* **Task**:
From the line with "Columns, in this" through the line with "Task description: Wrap", inclusive, return each line of the data below exactly and leave the rest out.

* **Recorded data**:
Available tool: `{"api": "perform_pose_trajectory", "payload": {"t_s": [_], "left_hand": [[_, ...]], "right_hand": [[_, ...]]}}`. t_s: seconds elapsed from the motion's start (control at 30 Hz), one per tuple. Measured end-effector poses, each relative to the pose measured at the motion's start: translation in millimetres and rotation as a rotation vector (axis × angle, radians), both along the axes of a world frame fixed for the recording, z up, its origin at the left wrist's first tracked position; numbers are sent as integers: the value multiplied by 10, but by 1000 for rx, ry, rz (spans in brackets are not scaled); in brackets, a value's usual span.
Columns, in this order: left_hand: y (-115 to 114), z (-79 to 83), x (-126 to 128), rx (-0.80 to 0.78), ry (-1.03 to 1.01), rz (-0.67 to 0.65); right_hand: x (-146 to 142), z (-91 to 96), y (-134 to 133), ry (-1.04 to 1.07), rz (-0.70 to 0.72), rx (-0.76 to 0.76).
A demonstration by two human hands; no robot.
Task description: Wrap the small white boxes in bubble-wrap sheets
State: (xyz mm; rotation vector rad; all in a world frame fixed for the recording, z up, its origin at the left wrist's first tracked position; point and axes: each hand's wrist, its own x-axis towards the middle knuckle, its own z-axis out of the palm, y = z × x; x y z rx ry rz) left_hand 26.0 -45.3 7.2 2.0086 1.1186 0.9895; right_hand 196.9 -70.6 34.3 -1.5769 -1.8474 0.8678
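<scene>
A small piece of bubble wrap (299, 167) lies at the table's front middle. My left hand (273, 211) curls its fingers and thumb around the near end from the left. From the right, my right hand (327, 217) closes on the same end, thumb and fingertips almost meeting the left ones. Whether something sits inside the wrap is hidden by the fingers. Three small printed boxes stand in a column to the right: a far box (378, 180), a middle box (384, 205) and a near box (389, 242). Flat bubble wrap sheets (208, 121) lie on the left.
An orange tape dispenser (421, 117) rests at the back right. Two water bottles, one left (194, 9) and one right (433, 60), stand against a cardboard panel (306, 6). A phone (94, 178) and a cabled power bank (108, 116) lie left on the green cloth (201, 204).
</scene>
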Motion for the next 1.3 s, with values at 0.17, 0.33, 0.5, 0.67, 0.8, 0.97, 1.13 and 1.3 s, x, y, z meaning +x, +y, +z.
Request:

* **Solution below**:
Columns, in this order: left_hand: y (-115 to 114), z (-79 to 83), x (-126 to 128), rx (-0.80 to 0.78), ry (-1.03 to 1.01), rz (-0.67 to 0.65); right_hand: x (-146 to 142), z (-91 to 96), y (-134 to 133), ry (-1.04 to 1.07), rz (-0.70 to 0.72), rx (-0.76 to 0.76).
A demonstration by two human hands; no robot.
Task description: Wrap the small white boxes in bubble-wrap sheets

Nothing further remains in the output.